Race day dawned and driving to the event out at the Grabouw Country Club it felt as though we might be blown off Sir Lowry’s Pass. The wind was gale-force. I didn’t think too much about it. It was only when the hooter sounded for the first mile and I started swimming that I realised that the wind had turned the dam into what seemed more like the sea. An angry sea at that.
The first 650m or so was directly into the wind, which was kicking up waves such that whenever I tried to sight for the first turn buoy I would either just see a wall of water, get a face full of water or 1 time out of 10 attempts I’d actually be able to see ahead. The waves were short and fast which meant that I had to adapt my stroke as I tried to roll with the water instead of fight it. It really was a challenge getting to that first turn buoy. By then I’d already swallowed copious amounts of water and was almost feeling sea-sick. Then it was 100m swimming almost parallel to the waves before turning for the final 800m back to shore. You’d think that having the wind behind us now would make it easy, but instead of pushing us the waves just seemed to wash over us, also creating a bit of a suck and push feeling. I was quite relieved when the finish arch was in sight and I could put my feet down! One down, four to go.

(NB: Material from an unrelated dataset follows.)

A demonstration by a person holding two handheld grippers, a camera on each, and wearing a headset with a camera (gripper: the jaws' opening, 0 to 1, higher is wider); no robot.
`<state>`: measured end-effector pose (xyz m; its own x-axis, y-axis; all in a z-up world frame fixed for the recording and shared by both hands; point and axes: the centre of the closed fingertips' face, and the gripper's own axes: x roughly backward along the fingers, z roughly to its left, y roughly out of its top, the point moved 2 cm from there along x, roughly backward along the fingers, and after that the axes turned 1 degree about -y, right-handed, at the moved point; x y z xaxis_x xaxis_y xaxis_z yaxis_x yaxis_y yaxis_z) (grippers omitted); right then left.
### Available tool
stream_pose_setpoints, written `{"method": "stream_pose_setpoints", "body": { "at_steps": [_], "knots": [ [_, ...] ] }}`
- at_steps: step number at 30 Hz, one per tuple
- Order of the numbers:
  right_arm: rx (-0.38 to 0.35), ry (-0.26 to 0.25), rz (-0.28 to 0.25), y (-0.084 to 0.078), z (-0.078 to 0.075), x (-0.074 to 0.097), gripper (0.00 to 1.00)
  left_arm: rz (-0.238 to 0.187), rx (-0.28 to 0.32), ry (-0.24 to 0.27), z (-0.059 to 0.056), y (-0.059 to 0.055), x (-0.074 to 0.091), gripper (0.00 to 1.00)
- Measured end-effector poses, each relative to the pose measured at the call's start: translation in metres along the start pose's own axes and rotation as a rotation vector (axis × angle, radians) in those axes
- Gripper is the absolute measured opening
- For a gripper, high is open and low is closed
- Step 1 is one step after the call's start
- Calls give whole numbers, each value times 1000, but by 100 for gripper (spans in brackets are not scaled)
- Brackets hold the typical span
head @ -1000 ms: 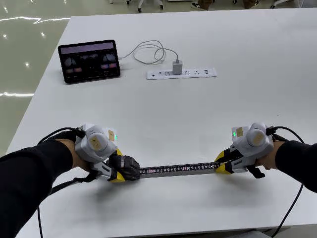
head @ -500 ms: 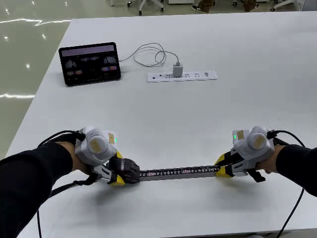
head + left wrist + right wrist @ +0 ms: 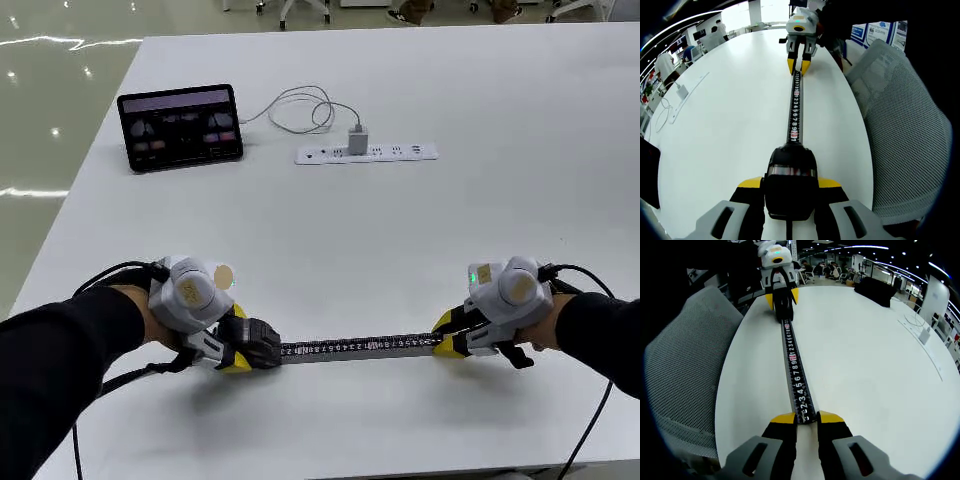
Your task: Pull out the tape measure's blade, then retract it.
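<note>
A black tape measure case (image 3: 255, 343) lies near the table's front edge, and my left gripper (image 3: 238, 348) is shut on it; in the left gripper view the case (image 3: 790, 177) sits between the yellow-tipped fingers. Its dark numbered blade (image 3: 360, 347) runs right, flat over the table, to my right gripper (image 3: 442, 340), which is shut on the blade's end. In the right gripper view the blade (image 3: 796, 380) leads from my right gripper (image 3: 806, 419) straight to the case (image 3: 782, 302) held by the other gripper. The left gripper view shows the blade (image 3: 795, 112) reaching the right gripper (image 3: 798, 64).
A tablet (image 3: 180, 125) stands at the back left of the white table (image 3: 400, 230). A white power strip (image 3: 367, 152) with a plugged charger and looped cable (image 3: 300, 105) lies behind the middle. A grey mesh chair (image 3: 900, 130) is close to the front edge.
The right gripper has moved slightly left toward the case, so the exposed blade is a little shorter. The left gripper holds its place with the case.
</note>
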<state>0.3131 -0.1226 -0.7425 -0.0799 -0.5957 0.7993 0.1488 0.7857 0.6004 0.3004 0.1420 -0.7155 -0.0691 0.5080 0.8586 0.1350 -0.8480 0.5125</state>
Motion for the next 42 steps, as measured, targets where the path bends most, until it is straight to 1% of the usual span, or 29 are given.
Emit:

My mom was quite rattled after the first mile and was almost adamant that she’d had enough already, but I knew that she’d put on her big girl pants and continue. Of course she would.
Number 2 was just as tough and by the time I started number 3 I was feeling pretty drained already. This was not how I’d expected it to go down. I was upset with myself that I wasn’t coping better. I always like to be so prepared and well-trained that when the actual event comes it’s almost a breeze.
To give you an idea of how tough the conditions were, I’ve been holding 1:20/1:21 in my hundred repeats and about 1:23/24 in my longer sets. Obviously this was in the pool and with tumble turns. Now I was swimming around 1:36/1:37 per hundred. Eish.
My hip flexors started hurting quite a bit during the third one and I was getting progressively slower, even if it was just by 20-25sec per mile.
I gritted my teeth. Tried to ignore the pain in my hips. 4 down. Just one left. And suddenly the wind died down a bit. The fifth mile was the easiest and I clocked my fastest split of the day!
Exhausted euphoria! At the end all the 5 Mile Club swimmers waited for each other just under the finish arc, hugging and high-fiving. We’d done it. Some slower than others, but we all suffered through our own issues and hiccups on the day to finish rather triumphantly!
I was a bit disappointed with how I’d coped. I felt like it should have been easier. But then again, I set high standards for myself. And I can’t control the weather. It was probably good for me to suffer a bit, to remember that one can only control the controllables and that nature can be a tough opponent.
Really looking forward to my Cryotheraphy session later this afternoon. Don’t know what this is? How does going into a chamber that’s -120 degrees Celsius sound? It’s really not that bad and it really helps with a myriad of medical conditions, recovery and acute injuries. I’ve been using it for recovery and to help with the dodgy tendon in my knee.
The Cape Mile has grown tremendously in just the 3 years that it has been around. From a small event they now need to split up age categories to accommodate all the swimmers. A big thank you to the Sillwater Sports team for accommodating those of us crazies wanting to do all 5 miles and also for putting on such a well organised event. We know you can’t control the weather. Unfortunately.
I also need to thank Karen Graaff for all her organisation, TYR South Africa for helping out the 5 Mile Club with some gorgeous cozzies, Virgin Active for the best training facilities and Skratch (Puremotion Sports) for fueling my adventures.
If you’d like to donate to the cause that we swam for you still can. Just a little bit could save a life.